California Supreme Court Upholds Physician Supervision Opt Out Decision
By Christine Locay, JD, RHIA, CPC
Vice President, Corporate Compliance Counsel
On June 29, 2012 the California Supreme Court upheld California Governor Arnold Schwarzenegger’s 2009 decision to opt out of federal regulations that require a CRNA to be supervised by the operating practitioner or an immediately available supervising anesthesiologist. To date, the list of opt out states includes Kentucky (April 2012), Iowa, Idaho, Nebraska, Minnesota, New Hampshire, New Mexico, Kansas, North Dakota, Washington, Alaska, Oregon, Montana, South Dakota, Wisconsin, Colorado and California. The decision to opt out is often very controversial with the debate focusing on patient safety and the ability to control health care costs, particularly in rural areas.
Opt Out Requirements
In order for a state to opt out of the supervision requirement, the Governor of the state must submit a letter to the Centers for Medicare and Medicaid Services (CMS) requesting an exemption. The Governor must “ attest that he or she has consulted with State Boards of Medicine and Nursing about issues related to access to and the quality of anesthesia services in the State and  has concluded that it is in the best interests of the State’s citizens to opt-out of the current physician supervision requirement, and  that the opt-out is consistent with State law.” The request for exemption is effective upon submission.

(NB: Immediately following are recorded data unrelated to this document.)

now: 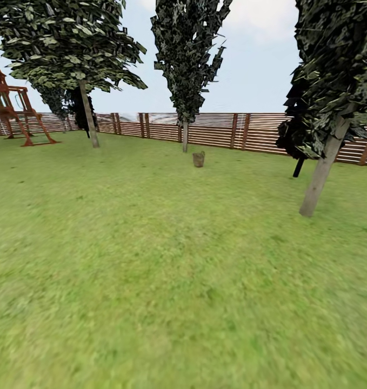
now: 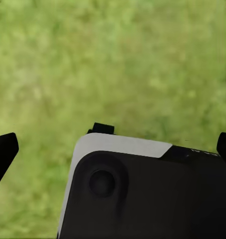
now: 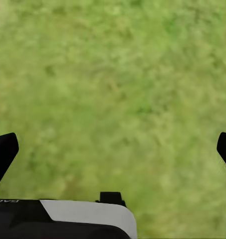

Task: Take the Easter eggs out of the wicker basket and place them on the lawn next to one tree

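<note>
We look out over the lawn (image 1: 167, 281), a wide stretch of mottled green grass running to the brown slatted fence (image 1: 248, 129) at its far edge. The wicker basket (image 1: 198, 159) stands upright on the grass, far off, near that far edge and a little to the right of the middle; it is too small here for us to tell what it holds. Just behind and left of it rises a slim-trunked tree with dark foliage (image 1: 185, 59), close to the fence. Toward the right edge of the lawn leans a tree with a thick grey-brown trunk (image 1: 322, 167), nearer to us than the basket and well apart from it. Another thick-trunked tree (image 1: 89, 113) stands toward the far left, and the wooden playset (image 1: 13, 108) sits in the far left corner by the fence.

In the left wrist view we see our left hand (image 2: 113, 149) spread wide, its dark fingertips (image 2: 4, 152) at either side of the picture, with nothing between them but grass and part of the robot's own dark and white body (image 2: 142, 194). In the right wrist view our right hand (image 3: 113, 149) is likewise spread wide, its fingertips (image 3: 4, 149) far apart over bare grass, empty.
</note>
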### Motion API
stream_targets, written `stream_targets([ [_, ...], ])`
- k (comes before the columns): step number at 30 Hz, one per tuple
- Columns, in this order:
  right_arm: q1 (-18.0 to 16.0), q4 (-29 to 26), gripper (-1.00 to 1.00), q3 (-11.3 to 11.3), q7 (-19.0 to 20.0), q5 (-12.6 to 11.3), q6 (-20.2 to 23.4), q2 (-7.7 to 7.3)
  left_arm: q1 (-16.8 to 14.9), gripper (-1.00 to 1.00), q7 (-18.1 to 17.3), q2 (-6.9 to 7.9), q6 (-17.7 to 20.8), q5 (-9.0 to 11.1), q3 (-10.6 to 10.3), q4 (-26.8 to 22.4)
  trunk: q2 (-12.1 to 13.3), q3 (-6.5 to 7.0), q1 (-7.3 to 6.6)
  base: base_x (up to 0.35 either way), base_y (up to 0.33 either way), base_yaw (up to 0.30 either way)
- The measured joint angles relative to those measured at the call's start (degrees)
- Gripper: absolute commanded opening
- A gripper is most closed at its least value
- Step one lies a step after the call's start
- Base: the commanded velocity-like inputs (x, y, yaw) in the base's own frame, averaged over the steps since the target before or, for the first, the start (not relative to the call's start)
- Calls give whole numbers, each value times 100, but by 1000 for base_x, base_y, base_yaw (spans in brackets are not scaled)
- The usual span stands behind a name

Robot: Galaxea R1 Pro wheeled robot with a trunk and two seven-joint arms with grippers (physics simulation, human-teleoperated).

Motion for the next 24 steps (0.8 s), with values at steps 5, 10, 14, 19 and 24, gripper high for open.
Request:
stream_targets([
  [5, 0, 0, 100, 2, 0, 0, 9, 0, 0, 100, 0, 0, 0, 0, -2, 0, 0, 0, 0, 337, 0, 0],
  [10, 0, 0, 100, 9, 0, 0, 17, 0, 0, 100, 0, 0, 0, 0, -2, 0, 0, 0, 0, 337, -1, 0],
  [14, 0, 0, 100, 10, 0, 0, 18, 0, 0, 100, 0, 0, 0, 1, -4, 0, 0, 0, 0, 337, -60, 0],
  [19, 0, 0, 100, 4, -1, 0, 19, 0, 0, 100, 0, 0, 0, -3, -8, 0, 0, 0, 0, 337, -109, 0],
  [24, 0, 0, 100, 3, -1, 0, 18, 0, 0, 100, 0, 0, 0, -6, -9, 0, 0, 0, 0, 325, -151, 0],
])
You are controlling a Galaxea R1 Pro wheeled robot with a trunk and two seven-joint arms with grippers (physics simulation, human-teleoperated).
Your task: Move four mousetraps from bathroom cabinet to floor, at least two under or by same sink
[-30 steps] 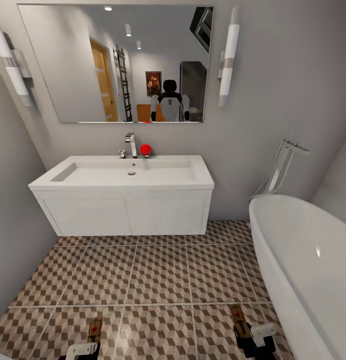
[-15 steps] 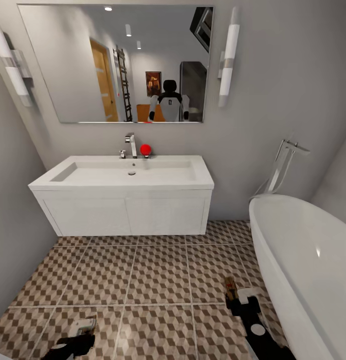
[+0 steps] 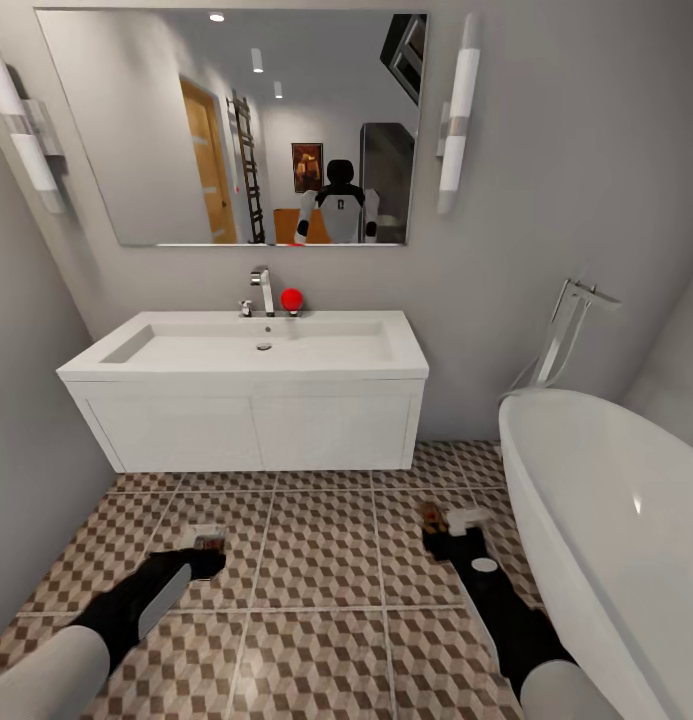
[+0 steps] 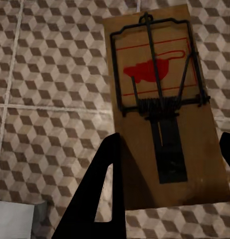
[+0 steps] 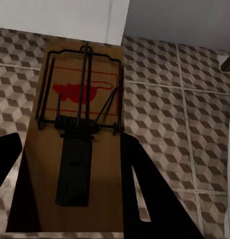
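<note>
Left fingers (image 4: 167,186): clamping flat tan wooden mousetrap (image 4: 162,107), long axis toward 12 o'clock. Right fingers (image 5: 70,186): clamping second tan mousetrap (image 5: 77,144). Both above cube-patterned tile floor (image 3: 316,550); white boxy sink (image 3: 248,385) at 12 o'clock, left arm nearer.

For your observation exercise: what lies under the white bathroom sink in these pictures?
Under the bathroom sink, patterned bathroom floor tiles run back toward the wall; no mousetrap shows there. The strip right beneath is hidden by the sink's front.

Setting was a home bathroom: white wall-hung sink (image 3: 246,385), mirror (image 3: 236,125) above it, bathtub (image 3: 606,520) beside it.
</note>
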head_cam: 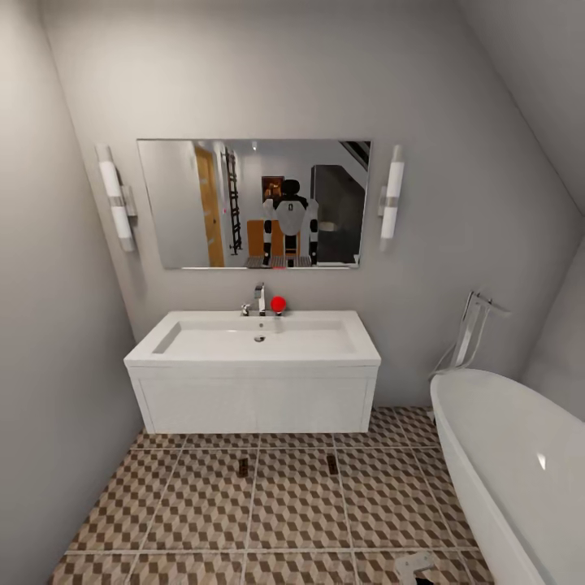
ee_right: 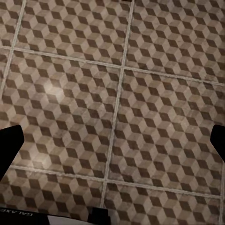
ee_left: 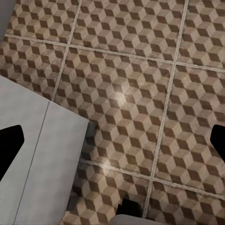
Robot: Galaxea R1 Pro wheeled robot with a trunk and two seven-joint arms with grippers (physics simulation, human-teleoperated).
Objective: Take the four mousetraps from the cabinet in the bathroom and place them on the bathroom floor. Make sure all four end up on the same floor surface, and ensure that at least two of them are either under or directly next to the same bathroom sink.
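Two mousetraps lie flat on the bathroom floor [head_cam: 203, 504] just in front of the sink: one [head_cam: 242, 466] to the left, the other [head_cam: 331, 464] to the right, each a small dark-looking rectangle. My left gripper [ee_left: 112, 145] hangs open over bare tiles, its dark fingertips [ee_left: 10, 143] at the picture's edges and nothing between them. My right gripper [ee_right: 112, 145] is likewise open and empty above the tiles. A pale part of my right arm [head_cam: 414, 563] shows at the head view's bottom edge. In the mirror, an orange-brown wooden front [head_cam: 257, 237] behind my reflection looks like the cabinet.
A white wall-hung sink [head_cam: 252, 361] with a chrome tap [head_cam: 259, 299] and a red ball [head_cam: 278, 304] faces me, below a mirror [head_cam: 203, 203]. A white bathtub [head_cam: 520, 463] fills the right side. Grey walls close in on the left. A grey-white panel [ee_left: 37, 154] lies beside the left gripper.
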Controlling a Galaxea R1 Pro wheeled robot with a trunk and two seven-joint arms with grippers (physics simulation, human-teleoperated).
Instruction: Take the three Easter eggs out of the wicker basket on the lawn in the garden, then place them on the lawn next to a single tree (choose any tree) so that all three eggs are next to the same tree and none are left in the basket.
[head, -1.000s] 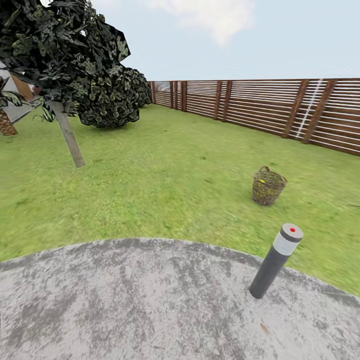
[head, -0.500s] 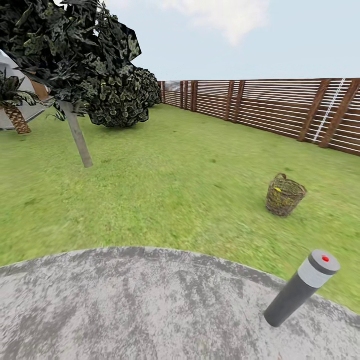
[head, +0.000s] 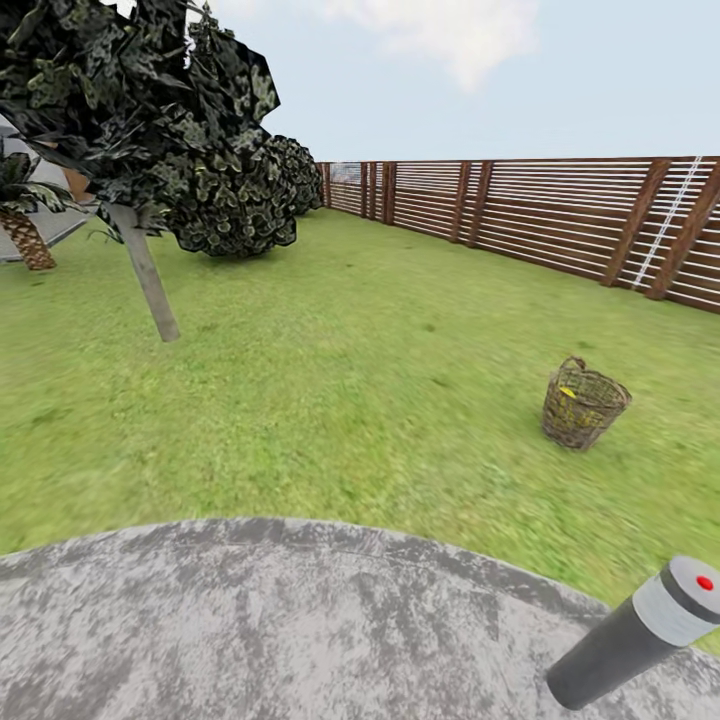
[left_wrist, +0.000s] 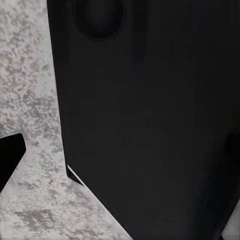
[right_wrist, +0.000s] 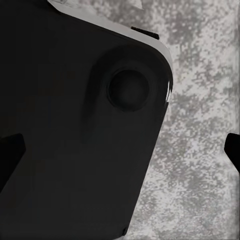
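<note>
wicker basket on lawn (tree well apart)

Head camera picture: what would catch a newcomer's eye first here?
Probably the tree, with its pale trunk and dark jagged leaves, on the lawn at the left. Next the small wicker basket on the grass at the right, something yellow inside, and the grey post on the stone patio nearby.

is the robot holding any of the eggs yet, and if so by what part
It cannot be told from the grippers, whose wrist views face dark robot body over grey paving. The wicker basket sits far off on the lawn, something yellow inside.
</note>
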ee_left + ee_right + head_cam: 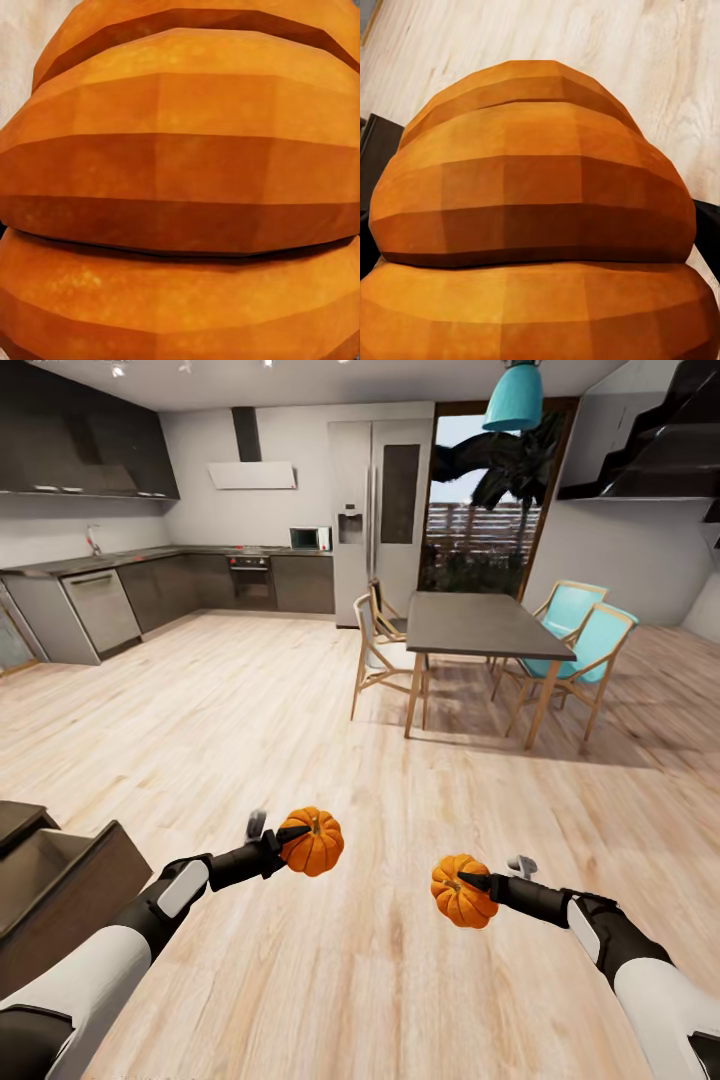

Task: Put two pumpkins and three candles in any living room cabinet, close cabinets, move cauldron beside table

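I hold two orange ribbed pumpkins above the wooden floor. My left gripper [296, 840] is shut on one pumpkin [314, 843], whose ribs crowd the left wrist view [180, 187]. My right gripper [470, 882] is shut on the other pumpkin [461, 891], seen close up in the right wrist view [536, 225]. A dark brown cabinet [60, 885] stands at the lower left with a drawer pulled open, its pale interior showing. The candles, cauldron and living room table are out of view.
A dark dining table [480, 625] with wooden and teal chairs [585, 645] stands ahead on the right. Kitchen counters [150, 585] and a fridge [375, 500] line the far wall. Open wooden floor [230, 710] lies between me and them.
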You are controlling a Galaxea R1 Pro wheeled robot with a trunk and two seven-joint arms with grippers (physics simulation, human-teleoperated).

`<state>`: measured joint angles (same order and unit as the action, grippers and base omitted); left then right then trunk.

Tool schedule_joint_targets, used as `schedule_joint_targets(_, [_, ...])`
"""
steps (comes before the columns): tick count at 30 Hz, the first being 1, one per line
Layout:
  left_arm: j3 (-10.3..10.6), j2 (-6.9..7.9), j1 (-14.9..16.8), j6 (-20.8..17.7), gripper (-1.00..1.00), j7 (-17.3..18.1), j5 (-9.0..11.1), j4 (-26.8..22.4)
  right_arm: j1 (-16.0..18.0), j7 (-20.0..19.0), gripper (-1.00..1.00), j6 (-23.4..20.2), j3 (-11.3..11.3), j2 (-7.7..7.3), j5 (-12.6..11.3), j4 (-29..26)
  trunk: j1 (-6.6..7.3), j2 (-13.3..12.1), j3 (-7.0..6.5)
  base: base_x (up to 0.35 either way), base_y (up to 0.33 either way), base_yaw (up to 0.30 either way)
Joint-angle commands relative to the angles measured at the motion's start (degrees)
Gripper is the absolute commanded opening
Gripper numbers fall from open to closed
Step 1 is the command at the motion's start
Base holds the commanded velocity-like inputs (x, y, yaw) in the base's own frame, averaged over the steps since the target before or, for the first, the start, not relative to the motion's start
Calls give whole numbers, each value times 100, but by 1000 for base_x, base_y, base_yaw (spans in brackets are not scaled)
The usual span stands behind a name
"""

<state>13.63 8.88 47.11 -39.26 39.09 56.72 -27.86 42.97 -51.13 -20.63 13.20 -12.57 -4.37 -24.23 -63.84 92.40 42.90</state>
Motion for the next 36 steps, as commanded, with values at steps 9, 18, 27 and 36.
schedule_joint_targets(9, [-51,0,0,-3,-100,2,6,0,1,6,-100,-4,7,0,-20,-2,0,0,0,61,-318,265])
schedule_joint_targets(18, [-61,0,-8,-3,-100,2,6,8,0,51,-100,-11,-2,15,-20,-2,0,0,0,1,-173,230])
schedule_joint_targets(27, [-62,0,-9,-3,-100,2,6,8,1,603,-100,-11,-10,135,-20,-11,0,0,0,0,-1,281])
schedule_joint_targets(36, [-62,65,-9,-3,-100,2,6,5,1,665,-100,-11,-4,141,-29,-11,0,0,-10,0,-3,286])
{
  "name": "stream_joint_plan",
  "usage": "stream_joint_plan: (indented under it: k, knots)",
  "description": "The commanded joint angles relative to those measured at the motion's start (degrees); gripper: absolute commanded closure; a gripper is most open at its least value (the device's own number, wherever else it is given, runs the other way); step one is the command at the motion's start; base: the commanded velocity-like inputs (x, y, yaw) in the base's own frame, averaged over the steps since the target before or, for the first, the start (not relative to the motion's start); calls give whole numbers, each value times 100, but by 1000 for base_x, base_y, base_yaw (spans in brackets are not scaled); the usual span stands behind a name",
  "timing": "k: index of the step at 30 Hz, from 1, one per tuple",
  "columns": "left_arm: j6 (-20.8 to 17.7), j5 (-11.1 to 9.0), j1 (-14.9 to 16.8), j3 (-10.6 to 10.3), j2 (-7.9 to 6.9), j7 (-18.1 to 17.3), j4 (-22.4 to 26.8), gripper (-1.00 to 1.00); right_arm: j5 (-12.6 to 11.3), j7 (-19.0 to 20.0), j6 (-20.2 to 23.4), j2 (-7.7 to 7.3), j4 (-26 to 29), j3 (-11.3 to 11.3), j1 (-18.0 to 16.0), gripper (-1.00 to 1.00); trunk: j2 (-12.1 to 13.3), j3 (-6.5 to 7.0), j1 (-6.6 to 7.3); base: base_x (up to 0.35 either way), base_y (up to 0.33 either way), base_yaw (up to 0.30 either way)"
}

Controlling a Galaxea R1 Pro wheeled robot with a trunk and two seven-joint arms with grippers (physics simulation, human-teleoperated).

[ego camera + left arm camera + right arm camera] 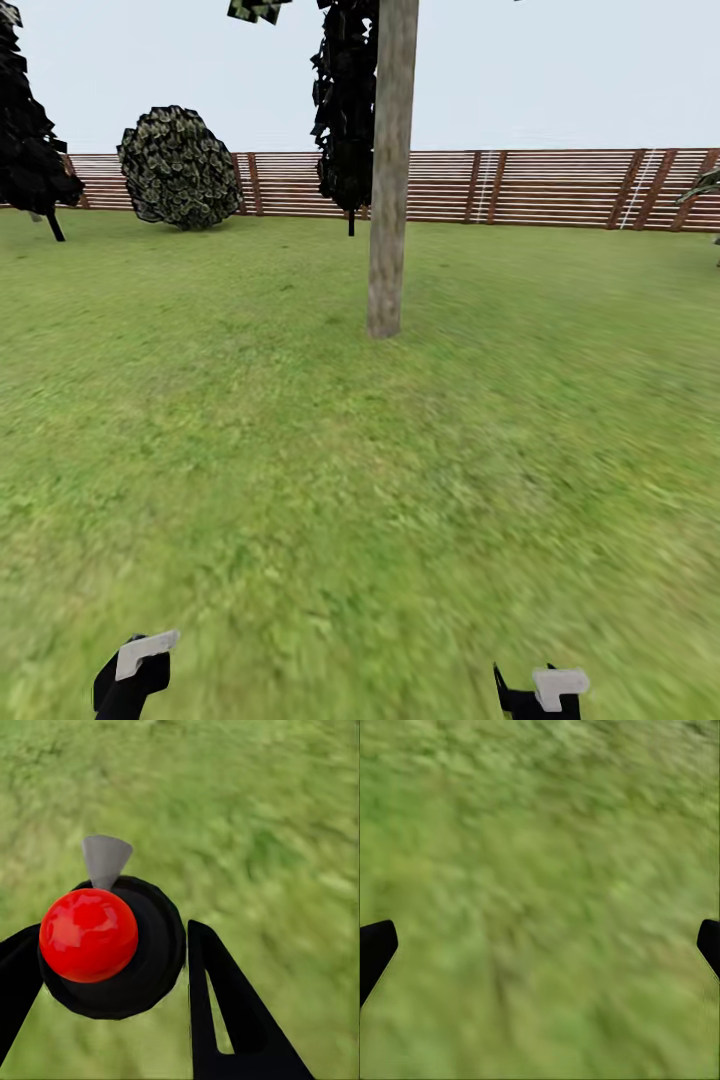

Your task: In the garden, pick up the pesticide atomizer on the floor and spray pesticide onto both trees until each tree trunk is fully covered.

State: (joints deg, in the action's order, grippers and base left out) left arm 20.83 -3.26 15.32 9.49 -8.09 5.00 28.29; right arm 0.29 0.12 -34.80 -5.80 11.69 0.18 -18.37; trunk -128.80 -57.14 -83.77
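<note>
Grass everywhere, blotchy green lawn (300, 480) running out to a brown slat fence (540, 185); one thick bare tree trunk (390, 170) stands well ahead of the robot, fence behind it, a round bush (178, 167) off to the trunk's left; left gripper (112, 967) is clenched around the atomizer (112, 945), red cap and grey nozzle up, probably carried low for the drive over; right gripper (540, 945) hangs spread wide over bare grass, holding nothing; no white specks on the bark yet, so I'd say spraying hasn't started.
</note>
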Motion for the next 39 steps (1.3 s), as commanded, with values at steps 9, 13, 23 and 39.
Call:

In reviewing “consistency” with state law, medical practice and hospital licensing laws, regulations, and rules must be considered. According to the American Association of Nurse Anesthetists (AANA), most states do not have laws or regulations that require CRNAs to be “supervised” by a physician. Without citing states, the AANA asserts that 39 states do not specifically require “supervision” in medical practice laws; 31 states do not require physician supervision or direction of CRNAs in hospital licensing laws and regulations; and 24 states do not require physician supervision or direction.
Defining “Supervision” and “Direction”
In discussing this issue, there is often confusion regarding the terms “supervision” and “direction.” The terms have different meanings depending on the context in which they are used. When these terms are used in reference to state law, state law determines the meaning, and these terms are often undefined. In reference to Medicare Conditions of Participation (which require physician supervision in absence of an opt out), the term “supervision” means immediate availability of the supervising physician. Even in states that have opted out, hospital bylaws, policies, or contracts may require supervision by an anesthesiologist. These contract terms are often undefined.
When the terms are used in the billing context, they have very specific meanings and refer to the billing model utilized by the group. If a group uses the “medical direction” billing model, the medically directing anesthesiologist must meet the 7 medical direction requirements and medically direct no more than 4 concurrent cases. Reimbursement is usually split 50/50 between the physician and CRNA. “Supervision” in the billing context means the supervising anesthesiologist is supervising 5 or more concurrent cases (or in some cases that there is incomplete “medical direction”). Most payors reduce payment for cases that are “supervised” as the term is used in the billing context.
In the “collaborative” model, the anesthesiologist is “supervising,” as that term is defined under state law or hospital policy, but the claim is submitted with the name of the CRNA only. Reimbursement is usually 100%, but reimbursement may vary depending on payor policies.
So long as state law and hospital requirements for “supervision” are met, groups may choose the “medical direction” or “collaborative” billing model even in states that have not opted out because the Medicare Conditions of Participation do not require that anesthesiologists medically direct; however, payor reimbursement policies must be considered in selecting the billing model because reimbursement may vary based on the billing methodology.
The information presented herein reflects general information that is current as of the date it was first published. In light of changes that may occur in the health care regulatory and compliance environments, the author’s presentation of this information might become outdated. Please check with your individual legal and/or compliance advisor(s) prior to taking any significant actions based upon the information and advice presented. This alert does not constitute legal advice.